Перед глазами ползли и бешено карабкались какие-то тени, охваченные заревом пожара; в ушах стоном стояли крики ужаса, крики о помощи…
Когда она очнулась и в ее еще мутные, бездонные глаза проваливалась моя комната с незнакомой ей мебелью, картинами на стенах и кроватью, она поднялась, бледная, негодующая, и я услышал отчетливое резкое слово: «Подлец!»
А через минуту она припомнила пожар в театре и то, как ее толкнули, и, покорно целуя мою голову, захлебываясь от вновь переживаемого страха и радости, говорила: «Мой милый! Спаситель мой!»
Я прижимался к ее влажным щекам, а в ушах моих плотно и жестко торчали животные крики, и всю громаду их, как молнии ночь, перерезали острые, яркие вопли сгоревшей.

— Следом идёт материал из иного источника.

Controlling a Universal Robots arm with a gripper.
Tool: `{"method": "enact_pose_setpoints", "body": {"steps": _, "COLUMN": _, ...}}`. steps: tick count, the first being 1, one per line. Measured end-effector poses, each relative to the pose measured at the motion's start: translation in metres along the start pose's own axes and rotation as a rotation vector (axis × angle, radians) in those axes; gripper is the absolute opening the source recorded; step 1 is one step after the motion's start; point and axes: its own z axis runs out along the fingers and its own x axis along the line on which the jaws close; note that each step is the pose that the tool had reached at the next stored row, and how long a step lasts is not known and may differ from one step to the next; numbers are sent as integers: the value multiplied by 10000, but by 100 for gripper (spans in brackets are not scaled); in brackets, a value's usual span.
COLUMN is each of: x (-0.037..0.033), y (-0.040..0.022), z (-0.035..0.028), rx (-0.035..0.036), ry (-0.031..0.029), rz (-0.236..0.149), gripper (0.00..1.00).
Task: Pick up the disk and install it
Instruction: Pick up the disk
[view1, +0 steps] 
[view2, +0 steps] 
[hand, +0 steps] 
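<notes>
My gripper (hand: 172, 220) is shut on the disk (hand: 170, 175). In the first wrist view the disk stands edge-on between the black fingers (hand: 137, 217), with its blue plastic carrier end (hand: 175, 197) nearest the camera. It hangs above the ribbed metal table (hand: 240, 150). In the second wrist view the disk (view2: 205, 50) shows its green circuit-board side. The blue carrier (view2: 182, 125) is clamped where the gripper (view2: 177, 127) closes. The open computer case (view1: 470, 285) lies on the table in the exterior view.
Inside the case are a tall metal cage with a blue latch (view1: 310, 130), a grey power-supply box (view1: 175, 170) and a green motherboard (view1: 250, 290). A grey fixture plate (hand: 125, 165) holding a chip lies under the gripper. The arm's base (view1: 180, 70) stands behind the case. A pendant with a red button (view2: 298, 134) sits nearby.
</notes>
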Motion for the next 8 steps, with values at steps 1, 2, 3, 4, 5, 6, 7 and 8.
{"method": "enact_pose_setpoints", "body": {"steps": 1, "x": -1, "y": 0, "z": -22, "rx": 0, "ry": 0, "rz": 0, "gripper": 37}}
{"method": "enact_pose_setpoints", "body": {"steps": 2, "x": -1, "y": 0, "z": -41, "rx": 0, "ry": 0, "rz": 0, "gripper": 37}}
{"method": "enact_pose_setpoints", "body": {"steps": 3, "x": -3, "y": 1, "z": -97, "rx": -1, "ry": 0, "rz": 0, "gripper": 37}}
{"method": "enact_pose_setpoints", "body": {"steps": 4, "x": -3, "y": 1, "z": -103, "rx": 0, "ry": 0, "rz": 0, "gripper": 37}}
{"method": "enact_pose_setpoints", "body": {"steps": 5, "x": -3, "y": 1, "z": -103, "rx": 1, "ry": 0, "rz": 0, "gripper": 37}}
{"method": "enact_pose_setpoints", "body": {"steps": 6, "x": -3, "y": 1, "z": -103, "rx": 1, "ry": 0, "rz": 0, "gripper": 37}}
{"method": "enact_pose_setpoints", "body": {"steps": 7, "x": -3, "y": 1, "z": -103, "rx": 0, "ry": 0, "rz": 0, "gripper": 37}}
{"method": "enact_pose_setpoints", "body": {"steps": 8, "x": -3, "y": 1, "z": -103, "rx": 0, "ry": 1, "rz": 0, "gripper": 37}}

Перед глазами носились вереницы чужих широких испуганных глаз, и на ярком фоне горевших декораций они казались черными снежинками, беспорядочно кружащимися в дымном воздухе и бессильно падающими на белую землю.
Через месяц мы повенчались.
Через год у нас родился сын.
На третий год она бросила меня и, пустая, жадная, тоскующая, пошла искать новых впечатлений, а мальчик остался.
Он растет, мой маленький мальчик, славный и умный, и, по целым часам наблюдая его, я переживаю сам вместе с ним его увлечение карточной архитектурой, большими деревянными лошадьми с оборванными хвостами, оловянными солдатиками и курносой моськой.
Я смотрю на него и вижу, что он анализирует и творит; я смотрю на него и верю, что, когда я умру, он будет жить — не так жить, как прожил я, тускло и слепо, не так жить, как живут около меня тысячи людей, а так, как будут жить будущие люди.
Я смотрю на него и верю: мы были животными — он будет человеком, мы были каторжниками, прикованными к тачкам, — он будет свободен.
Жизни нелепых случайностей и ненужных смертей должен быть конец — я верю… Верю! Верю!
Если нельзя забыть, нужно верить.
Он вступит на порог той жизни, где нет лжи, нет случайностей, нет страданий… Он вступит и победит — я верю!
А пока он старательно вырывает хвосты у деревянных лошадей и ломает тупые штыки у оловянных солдатиков.
И взгляд у него при этом сосредоточенный и серьезный…
1902 г.
Комментарии.
Верю!
править
Впервые напечатано в журнале «Новый путь» № 6 за 1904 год под названием «Цыганский барон». Вошло в первый том собрания сочинений изд. «Мысль» под названием «Верю» (без восклицательного знака) и с датой: «Декабрь 1903 г.». В собрании сочинений изд. «Художественная литература» (1955—1956 гг.) автор дал этому произведению подзаголовок: «Стихотворение в прозе».
Источник текста: Сергеев-Ценский С. Н. Собрание сочинений в двенадцати томах Том 1. Произведения 1902—1909. — М.: Правда, 1967.